The Broader Significance
This message exemplifies a pattern seen throughout high-stakes engineering projects: the tension between the theoretically optimal path and the pragmatically executable one. The assistant's analysis was correct — renting B200 hardware would be faster for the actual training run. But the user recognized that "faster for training" doesn't account for the setup cost, the debugging cost, and the opportunity cost of idle team time. By starting implementation immediately, the user converted a recommendation into action, analysis into code, and planning into pipeline.
The message also reveals something about the relationship between the user and the assistant. The user doesn't micromanage — there's no specification of which scripts to write, what parameters to use, or how to structure the pipeline. Instead, the user sets a clear strategic direction (implement now, port later) and trusts the assistant to execute. The "write down notes" instruction is the only operational detail, and it's a wise one.
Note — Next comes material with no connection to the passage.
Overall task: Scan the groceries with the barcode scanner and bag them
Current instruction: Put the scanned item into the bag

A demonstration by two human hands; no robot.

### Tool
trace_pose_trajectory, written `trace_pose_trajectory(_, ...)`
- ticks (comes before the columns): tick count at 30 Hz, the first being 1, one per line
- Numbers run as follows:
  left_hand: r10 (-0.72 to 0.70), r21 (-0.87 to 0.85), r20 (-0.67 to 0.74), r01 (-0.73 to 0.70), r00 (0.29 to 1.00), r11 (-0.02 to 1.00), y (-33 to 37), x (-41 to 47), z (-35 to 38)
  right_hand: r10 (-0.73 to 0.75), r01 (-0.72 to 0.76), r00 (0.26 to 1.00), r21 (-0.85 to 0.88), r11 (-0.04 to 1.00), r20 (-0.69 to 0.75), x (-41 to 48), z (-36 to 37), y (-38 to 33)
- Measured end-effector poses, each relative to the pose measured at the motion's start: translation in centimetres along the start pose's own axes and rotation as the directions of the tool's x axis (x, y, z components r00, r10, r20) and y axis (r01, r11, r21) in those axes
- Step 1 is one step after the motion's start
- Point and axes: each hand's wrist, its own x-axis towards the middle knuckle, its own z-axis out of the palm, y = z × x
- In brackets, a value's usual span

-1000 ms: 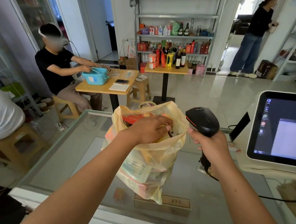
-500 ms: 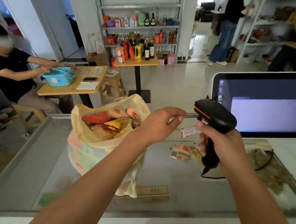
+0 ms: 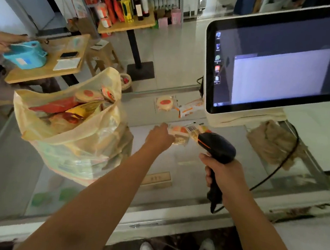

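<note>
A yellowish plastic bag (image 3: 74, 136) full of snack packets stands open on the glass counter (image 3: 186, 167) at the left. My left hand (image 3: 160, 137) reaches right of the bag and holds the edge of a small snack packet (image 3: 181, 133) with a barcode facing up. My right hand (image 3: 225, 175) grips the handle of the black barcode scanner (image 3: 217, 146), whose head sits just right of that packet. Two more packets lie farther back: a round red-and-white one (image 3: 165, 103) and an orange-and-white one (image 3: 191, 108).
A white checkout screen (image 3: 277, 61) stands at the back right of the counter, and a crumpled brown bag (image 3: 273, 143) lies below it by the scanner's cable. Beyond the counter are wooden tables, a blue basket (image 3: 25, 55), a seated person's hands and stocked shelves.
My left hand has left the bag's rim, moved right and down, and taken hold of a packet on the counter. The scanner has come down beside it. The view has tilted downward.
</note>
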Motion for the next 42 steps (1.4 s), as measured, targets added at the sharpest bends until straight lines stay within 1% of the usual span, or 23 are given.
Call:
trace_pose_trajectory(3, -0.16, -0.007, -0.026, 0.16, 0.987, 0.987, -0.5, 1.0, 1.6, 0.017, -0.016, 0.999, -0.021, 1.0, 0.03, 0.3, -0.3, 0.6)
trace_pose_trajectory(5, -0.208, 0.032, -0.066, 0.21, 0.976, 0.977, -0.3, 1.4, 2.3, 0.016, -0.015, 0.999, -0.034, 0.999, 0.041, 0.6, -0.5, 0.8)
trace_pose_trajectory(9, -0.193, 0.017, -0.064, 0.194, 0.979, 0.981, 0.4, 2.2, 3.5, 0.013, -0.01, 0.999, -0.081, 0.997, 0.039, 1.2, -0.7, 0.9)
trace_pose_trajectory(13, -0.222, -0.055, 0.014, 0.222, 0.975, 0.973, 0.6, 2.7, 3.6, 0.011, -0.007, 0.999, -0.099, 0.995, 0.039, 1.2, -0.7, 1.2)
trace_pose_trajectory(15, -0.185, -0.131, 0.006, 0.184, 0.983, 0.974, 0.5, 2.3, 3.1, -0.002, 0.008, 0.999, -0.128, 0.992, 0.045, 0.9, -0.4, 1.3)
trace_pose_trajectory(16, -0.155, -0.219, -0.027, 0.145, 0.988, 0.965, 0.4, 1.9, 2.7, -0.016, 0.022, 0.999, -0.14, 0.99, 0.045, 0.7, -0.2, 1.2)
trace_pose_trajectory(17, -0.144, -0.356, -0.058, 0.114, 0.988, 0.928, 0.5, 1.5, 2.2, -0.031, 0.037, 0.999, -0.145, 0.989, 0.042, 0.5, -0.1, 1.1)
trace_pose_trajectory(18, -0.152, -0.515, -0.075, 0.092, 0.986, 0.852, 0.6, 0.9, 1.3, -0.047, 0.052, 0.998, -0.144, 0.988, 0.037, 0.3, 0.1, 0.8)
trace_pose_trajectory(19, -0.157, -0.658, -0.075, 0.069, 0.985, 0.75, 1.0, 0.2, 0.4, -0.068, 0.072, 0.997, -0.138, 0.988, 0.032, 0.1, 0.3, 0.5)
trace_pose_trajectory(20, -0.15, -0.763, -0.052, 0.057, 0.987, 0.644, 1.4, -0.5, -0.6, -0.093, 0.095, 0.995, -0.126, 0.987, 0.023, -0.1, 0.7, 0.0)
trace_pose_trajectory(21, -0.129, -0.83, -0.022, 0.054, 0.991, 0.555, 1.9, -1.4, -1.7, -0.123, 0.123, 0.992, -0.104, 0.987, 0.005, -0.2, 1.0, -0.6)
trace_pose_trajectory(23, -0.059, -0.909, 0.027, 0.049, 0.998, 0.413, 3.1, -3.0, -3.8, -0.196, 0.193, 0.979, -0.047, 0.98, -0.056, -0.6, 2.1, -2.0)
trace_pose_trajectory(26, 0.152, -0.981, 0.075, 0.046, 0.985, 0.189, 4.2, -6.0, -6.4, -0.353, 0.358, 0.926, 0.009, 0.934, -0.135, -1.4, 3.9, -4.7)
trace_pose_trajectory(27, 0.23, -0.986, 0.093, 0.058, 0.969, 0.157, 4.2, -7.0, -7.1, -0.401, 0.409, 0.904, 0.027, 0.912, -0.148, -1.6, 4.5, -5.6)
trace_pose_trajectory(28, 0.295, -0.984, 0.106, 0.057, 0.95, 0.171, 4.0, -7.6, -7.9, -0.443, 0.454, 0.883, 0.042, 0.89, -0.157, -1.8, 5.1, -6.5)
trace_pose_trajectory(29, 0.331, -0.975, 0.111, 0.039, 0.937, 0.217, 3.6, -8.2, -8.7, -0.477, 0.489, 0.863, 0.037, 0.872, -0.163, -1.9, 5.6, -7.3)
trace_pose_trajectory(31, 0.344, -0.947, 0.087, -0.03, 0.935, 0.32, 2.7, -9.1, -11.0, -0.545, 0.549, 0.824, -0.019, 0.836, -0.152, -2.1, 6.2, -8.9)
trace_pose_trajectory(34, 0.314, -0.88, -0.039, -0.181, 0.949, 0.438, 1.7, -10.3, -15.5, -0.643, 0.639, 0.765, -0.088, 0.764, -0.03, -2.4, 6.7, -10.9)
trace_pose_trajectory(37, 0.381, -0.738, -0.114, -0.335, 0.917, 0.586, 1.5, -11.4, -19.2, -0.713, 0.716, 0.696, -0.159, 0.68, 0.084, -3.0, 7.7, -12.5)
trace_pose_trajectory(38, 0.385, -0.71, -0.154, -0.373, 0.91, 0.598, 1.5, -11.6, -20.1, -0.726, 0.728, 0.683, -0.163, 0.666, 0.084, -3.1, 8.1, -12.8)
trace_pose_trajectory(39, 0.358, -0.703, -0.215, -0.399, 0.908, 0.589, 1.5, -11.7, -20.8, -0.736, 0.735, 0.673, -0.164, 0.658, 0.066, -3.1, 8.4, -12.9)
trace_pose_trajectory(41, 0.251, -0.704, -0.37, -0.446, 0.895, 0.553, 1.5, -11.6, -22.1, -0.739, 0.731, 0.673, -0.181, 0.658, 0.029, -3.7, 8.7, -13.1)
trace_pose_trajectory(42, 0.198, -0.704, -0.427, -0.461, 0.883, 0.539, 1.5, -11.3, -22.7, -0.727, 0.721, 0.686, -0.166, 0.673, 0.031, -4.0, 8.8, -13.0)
In the subsequent messages, the assistant builds the entire pipeline, tests each stage, discovers and patches multiple API incompatibilities, and documents everything. The hidden state extraction test reveals that the speculators library needs patches for both the SchedulerConfig API change and the Kimi-K2.5 multimodal wrapper structure. These are exactly the kinds of issues that would have been far more costly to discover on rented B200 hardware. The user's decision to "start implementing on our existing machine" saved not just time and money, but also preserved the team's ability to iterate quickly on fixes.
This message, in short, is the moment when a project about profiling and analysis became a project about building and shipping. It is the pivot from knowing to doing.